▶ [To do]:
Search the entries for the word "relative" and return every line where it is found.

++++

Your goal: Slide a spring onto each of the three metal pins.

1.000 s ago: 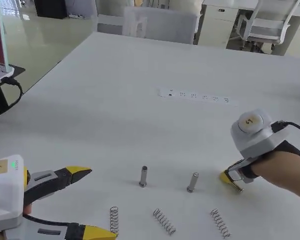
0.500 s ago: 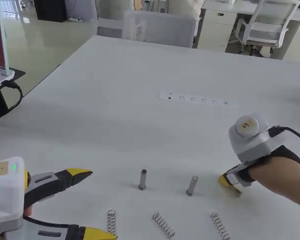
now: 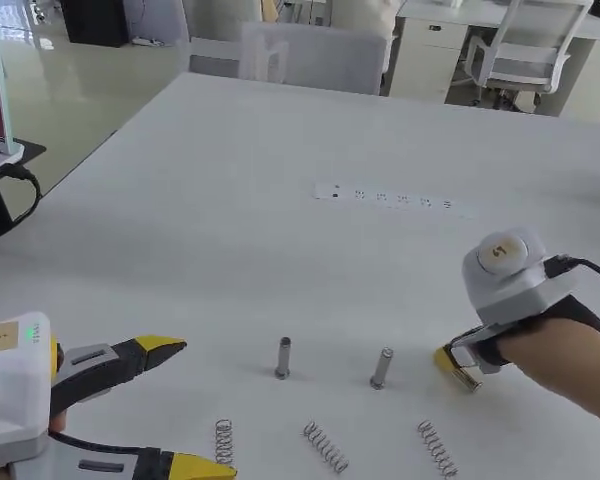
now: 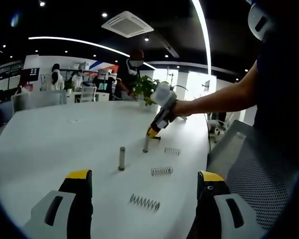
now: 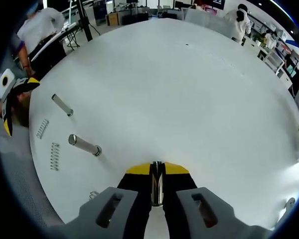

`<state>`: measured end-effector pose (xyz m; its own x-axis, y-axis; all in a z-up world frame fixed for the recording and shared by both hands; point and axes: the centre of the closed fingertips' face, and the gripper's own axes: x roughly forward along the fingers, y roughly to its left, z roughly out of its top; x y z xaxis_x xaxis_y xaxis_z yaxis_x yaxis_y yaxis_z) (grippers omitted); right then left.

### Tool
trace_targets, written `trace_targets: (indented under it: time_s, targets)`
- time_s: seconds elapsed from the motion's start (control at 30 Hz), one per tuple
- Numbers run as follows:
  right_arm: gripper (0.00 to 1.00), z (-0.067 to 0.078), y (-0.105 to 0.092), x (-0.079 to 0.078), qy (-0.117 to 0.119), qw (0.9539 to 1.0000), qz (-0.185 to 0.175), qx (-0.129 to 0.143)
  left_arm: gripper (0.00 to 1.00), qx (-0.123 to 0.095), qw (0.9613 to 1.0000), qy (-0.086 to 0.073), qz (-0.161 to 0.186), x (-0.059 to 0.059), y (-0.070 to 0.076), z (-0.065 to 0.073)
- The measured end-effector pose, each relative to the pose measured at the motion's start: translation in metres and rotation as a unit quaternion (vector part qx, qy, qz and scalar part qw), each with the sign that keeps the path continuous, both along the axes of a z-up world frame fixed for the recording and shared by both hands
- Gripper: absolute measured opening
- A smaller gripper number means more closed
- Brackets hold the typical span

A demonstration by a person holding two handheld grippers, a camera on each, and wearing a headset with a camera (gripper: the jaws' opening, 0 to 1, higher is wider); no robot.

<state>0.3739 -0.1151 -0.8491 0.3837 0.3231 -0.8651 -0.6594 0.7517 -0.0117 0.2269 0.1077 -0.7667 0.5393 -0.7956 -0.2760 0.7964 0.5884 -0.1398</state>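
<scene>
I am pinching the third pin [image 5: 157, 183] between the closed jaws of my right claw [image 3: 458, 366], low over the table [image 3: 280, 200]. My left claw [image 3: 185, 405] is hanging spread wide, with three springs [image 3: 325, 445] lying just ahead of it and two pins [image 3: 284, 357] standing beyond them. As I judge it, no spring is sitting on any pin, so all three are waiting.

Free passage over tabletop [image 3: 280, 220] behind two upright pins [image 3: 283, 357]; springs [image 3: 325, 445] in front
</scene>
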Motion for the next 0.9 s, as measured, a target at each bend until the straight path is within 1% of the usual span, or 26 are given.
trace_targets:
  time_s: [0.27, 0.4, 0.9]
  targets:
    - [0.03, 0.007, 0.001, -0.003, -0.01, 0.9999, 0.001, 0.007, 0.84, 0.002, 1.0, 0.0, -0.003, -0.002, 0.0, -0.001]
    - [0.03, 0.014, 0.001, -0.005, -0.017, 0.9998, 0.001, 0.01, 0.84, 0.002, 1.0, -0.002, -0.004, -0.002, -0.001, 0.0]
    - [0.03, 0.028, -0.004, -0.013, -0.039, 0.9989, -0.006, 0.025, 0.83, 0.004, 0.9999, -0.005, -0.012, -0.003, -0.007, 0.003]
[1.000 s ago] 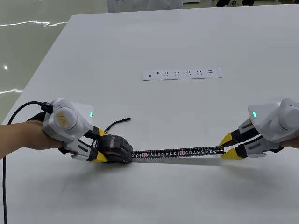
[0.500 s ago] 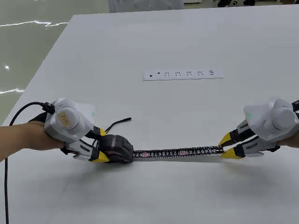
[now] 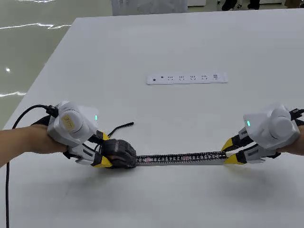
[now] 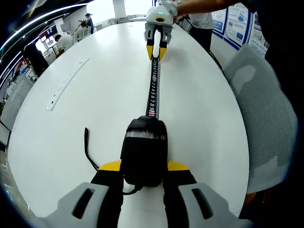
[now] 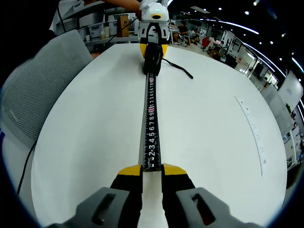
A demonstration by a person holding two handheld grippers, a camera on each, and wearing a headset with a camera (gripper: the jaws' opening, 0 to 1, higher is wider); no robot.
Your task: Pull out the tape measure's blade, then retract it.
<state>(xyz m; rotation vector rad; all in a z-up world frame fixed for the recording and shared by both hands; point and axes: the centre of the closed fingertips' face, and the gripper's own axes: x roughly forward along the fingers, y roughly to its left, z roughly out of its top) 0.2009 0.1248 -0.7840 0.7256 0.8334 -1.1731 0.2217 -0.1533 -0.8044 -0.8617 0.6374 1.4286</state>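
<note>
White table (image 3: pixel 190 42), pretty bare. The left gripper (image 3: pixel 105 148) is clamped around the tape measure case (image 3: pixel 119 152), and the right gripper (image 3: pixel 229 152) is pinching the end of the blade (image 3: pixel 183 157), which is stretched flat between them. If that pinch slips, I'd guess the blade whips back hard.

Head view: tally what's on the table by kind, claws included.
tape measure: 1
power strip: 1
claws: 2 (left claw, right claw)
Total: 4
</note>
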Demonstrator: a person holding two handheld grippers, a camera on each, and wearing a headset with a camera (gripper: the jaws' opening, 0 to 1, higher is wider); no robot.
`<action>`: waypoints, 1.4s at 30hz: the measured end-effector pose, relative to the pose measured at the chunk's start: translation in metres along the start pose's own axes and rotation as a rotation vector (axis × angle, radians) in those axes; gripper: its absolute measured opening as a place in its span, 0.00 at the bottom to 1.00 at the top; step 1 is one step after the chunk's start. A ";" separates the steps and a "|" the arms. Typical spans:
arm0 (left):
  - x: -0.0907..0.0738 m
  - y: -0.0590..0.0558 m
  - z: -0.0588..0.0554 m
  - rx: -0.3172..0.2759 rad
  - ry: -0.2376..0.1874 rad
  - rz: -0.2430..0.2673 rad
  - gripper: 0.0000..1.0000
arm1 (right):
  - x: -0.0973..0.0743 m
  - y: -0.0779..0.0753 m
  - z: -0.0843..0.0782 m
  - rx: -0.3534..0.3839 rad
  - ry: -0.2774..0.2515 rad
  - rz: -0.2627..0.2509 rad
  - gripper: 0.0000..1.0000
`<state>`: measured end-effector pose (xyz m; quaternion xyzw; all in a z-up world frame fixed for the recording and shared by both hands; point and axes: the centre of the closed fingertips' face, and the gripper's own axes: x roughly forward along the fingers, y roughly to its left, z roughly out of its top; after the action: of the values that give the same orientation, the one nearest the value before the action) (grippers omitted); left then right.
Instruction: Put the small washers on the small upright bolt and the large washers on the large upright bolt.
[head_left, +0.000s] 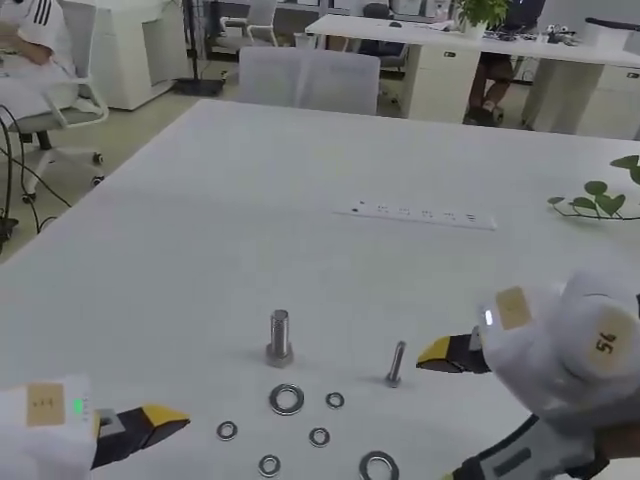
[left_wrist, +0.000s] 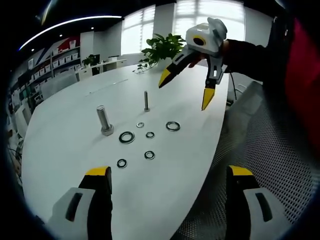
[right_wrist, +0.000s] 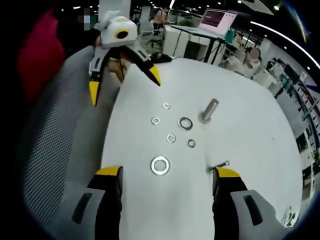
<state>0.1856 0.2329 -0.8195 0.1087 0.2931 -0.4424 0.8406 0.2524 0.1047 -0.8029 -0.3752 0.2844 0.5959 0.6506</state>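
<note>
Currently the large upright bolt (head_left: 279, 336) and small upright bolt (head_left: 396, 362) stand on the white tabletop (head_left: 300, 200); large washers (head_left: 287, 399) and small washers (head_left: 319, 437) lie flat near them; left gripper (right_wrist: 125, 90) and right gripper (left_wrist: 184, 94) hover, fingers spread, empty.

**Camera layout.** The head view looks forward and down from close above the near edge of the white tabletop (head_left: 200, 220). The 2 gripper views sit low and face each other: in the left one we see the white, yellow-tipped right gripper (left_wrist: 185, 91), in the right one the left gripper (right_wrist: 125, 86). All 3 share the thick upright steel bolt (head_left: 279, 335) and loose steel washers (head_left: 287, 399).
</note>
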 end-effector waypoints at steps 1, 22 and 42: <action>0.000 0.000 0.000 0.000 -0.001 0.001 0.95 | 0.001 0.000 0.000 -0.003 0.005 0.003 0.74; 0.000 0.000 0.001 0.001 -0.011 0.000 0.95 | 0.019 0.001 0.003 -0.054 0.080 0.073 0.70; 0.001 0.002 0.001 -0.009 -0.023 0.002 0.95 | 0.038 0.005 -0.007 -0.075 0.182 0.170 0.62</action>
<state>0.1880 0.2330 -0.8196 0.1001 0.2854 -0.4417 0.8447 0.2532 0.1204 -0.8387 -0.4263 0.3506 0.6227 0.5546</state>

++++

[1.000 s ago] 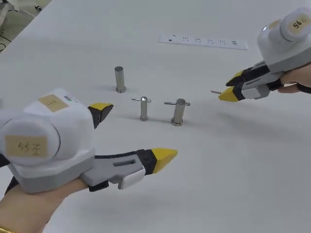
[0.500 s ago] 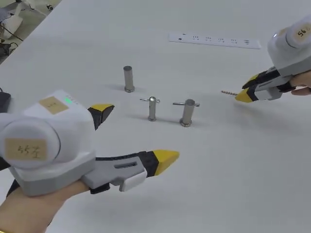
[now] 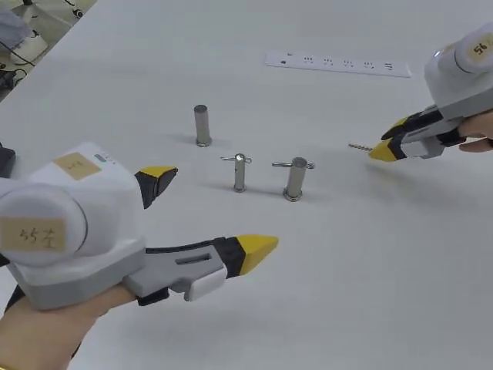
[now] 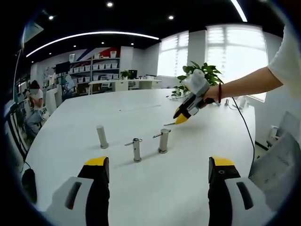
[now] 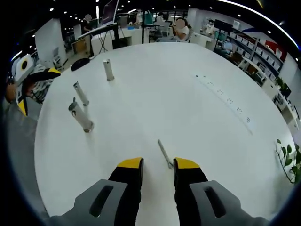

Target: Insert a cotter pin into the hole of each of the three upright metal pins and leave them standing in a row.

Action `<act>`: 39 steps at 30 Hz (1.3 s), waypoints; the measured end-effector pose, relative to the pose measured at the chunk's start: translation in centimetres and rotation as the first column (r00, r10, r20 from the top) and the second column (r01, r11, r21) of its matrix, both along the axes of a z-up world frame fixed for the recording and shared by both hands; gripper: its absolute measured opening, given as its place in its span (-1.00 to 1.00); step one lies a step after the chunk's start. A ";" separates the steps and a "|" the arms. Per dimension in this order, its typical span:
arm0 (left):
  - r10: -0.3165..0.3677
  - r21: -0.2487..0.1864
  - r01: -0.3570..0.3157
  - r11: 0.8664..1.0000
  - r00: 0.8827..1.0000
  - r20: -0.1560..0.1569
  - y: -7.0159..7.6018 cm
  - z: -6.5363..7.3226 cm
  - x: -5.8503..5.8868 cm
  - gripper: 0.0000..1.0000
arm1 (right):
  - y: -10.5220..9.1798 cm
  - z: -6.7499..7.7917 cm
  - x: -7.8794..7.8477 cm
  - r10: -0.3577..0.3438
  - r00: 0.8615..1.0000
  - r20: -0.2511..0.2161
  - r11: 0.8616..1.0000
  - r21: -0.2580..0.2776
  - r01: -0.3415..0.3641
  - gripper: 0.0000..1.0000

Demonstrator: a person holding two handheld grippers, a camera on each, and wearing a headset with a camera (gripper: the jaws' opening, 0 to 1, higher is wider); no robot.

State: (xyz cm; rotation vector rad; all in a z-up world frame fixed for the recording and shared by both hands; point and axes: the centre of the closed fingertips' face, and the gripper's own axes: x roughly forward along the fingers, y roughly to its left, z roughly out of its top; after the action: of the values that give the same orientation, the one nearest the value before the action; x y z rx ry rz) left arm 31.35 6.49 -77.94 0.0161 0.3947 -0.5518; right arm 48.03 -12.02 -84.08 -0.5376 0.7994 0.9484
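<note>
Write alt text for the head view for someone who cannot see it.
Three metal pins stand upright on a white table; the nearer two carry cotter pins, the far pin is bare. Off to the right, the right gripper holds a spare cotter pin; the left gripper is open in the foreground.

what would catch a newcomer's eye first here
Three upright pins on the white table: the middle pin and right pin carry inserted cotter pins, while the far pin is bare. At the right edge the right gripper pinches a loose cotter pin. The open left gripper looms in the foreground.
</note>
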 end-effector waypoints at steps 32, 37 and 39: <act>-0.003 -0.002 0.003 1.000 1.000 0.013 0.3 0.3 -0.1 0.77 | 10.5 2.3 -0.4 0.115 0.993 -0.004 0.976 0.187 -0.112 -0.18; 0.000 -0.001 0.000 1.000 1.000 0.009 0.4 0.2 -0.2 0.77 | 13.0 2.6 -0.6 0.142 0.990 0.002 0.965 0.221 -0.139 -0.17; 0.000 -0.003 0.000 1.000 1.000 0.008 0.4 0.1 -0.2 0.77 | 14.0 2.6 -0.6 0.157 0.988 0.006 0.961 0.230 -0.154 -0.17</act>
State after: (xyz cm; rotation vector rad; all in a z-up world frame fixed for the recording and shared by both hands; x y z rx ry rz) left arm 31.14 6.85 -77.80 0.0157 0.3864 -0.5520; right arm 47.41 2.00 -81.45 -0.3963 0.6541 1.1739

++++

▶ [Response]:
- The measured end-effector pose, each relative to the pose measured at the motion's start: translation in metres and rotation as a unit quaternion (vector part qx, qy, qz and scalar part qw), each with the sign that keeps the path continuous, both along the axes of a z-up world frame fixed for the recording and shared by both hands
`<action>`: waypoints, 1.4s at 30hz: the measured end-effector pose, relative to the pose measured at the chunk's start: translation in metres along the start pose's own axes and rotation as a rotation vector (axis × angle, radians) in those axes; gripper: its absolute measured opening as a place in its span, 0.00 at the bottom to 1.00 at the top; step 1 is one step after the chunk's start. A ";" separates the steps and a "|" the arms. Typical spans:
Action `<act>`: 39 steps at 30 Hz (1.3 s), waypoints; the measured end-effector pose, relative to the pose measured at the chunk's start: translation in centimetres and rotation as the first column (r00, r10, r20 from the top) and the second column (r01, r11, r21) of its matrix, both along the axes of a z-up world frame fixed for the recording and shared by both hands; gripper: its absolute measured opening, given as its place in its span (-1.00 to 1.00); step one lies a step after the chunk's start. A ";" separates the steps and a "|" the arms. Per dimension in this order, its typical span:

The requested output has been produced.